- _Supplied records_
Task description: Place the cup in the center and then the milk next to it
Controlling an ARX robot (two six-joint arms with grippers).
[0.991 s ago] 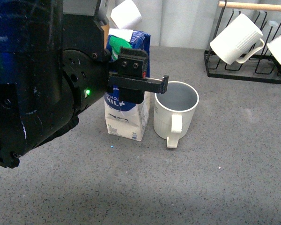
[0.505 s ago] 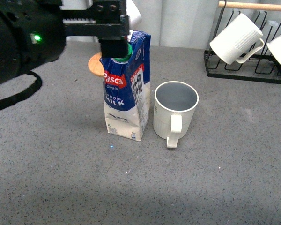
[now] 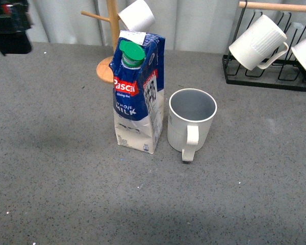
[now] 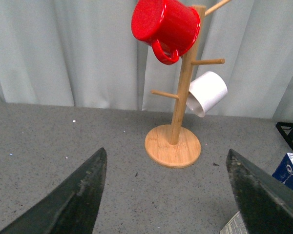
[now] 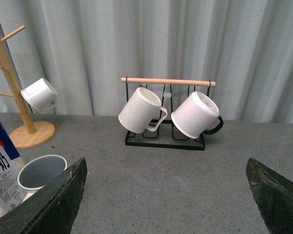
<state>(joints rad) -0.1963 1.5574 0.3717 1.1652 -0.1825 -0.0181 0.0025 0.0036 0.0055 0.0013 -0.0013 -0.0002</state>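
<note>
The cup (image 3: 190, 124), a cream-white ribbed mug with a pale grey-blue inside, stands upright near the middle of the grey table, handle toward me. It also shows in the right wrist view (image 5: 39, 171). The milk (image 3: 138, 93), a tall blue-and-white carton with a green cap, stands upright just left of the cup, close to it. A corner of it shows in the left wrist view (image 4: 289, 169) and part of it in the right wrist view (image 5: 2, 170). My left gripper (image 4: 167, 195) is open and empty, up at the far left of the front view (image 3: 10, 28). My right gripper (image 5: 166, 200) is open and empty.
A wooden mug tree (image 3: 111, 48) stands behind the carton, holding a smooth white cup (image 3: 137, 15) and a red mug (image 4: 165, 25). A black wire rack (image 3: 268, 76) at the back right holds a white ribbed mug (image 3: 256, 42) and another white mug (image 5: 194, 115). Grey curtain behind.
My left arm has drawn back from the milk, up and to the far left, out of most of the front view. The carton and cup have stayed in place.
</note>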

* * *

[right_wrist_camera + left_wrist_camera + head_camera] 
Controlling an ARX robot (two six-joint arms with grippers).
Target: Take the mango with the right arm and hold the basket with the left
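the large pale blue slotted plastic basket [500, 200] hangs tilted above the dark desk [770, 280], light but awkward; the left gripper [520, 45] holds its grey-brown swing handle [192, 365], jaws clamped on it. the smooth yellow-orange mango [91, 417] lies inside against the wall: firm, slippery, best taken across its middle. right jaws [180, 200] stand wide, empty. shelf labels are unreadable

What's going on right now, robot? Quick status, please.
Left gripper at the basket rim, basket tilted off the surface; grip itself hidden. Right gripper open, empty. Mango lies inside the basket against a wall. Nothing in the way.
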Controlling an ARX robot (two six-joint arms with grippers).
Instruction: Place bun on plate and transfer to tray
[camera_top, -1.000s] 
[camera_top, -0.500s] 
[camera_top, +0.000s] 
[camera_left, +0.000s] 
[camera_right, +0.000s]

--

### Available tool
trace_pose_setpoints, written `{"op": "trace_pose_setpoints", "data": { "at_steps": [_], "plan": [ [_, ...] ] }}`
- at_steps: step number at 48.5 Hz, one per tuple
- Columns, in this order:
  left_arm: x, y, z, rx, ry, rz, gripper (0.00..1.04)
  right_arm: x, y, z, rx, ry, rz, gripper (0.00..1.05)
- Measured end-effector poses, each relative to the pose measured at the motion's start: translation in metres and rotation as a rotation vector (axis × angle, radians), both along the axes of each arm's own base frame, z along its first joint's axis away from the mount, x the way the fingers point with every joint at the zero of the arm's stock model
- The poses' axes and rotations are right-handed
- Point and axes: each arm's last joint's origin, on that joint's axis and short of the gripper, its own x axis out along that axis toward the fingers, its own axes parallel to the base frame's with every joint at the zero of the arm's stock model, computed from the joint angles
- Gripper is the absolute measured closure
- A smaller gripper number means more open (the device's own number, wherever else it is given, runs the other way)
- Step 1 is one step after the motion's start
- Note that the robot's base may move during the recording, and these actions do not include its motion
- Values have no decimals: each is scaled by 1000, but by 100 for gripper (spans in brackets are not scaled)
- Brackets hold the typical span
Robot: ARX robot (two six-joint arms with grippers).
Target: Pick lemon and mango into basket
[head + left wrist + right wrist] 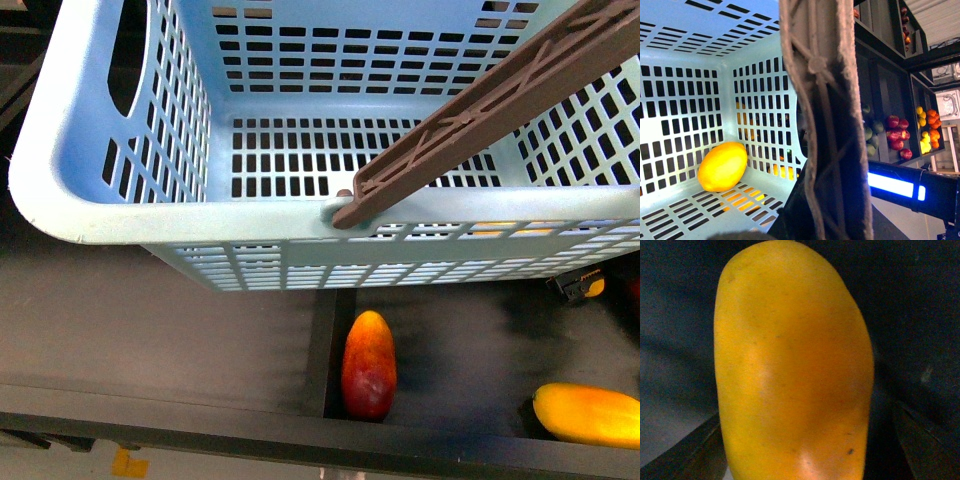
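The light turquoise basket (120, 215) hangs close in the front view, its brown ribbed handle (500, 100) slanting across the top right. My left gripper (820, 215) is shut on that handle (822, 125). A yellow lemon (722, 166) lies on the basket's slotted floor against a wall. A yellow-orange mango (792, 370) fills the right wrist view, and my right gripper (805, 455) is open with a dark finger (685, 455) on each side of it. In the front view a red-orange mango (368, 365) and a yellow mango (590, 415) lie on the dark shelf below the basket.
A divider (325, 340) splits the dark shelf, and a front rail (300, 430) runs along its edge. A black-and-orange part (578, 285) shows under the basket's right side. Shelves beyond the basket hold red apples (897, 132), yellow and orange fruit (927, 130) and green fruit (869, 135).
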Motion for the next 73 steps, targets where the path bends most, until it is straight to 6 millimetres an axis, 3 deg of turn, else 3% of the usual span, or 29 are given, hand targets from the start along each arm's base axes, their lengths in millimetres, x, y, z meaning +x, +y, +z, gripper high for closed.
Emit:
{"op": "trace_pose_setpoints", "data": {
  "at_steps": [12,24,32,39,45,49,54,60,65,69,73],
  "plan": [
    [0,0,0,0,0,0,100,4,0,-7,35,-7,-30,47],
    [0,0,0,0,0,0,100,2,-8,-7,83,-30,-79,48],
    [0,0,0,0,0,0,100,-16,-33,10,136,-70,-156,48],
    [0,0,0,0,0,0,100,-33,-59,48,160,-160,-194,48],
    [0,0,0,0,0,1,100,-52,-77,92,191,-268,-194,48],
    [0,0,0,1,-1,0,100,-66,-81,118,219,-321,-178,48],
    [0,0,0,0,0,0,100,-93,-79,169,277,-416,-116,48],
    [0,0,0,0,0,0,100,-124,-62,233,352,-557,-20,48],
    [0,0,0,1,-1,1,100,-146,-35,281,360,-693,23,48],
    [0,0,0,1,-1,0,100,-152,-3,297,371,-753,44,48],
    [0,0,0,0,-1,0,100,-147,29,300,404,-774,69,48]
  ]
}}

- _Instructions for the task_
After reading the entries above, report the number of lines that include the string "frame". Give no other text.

- _Solution to this exercise_
2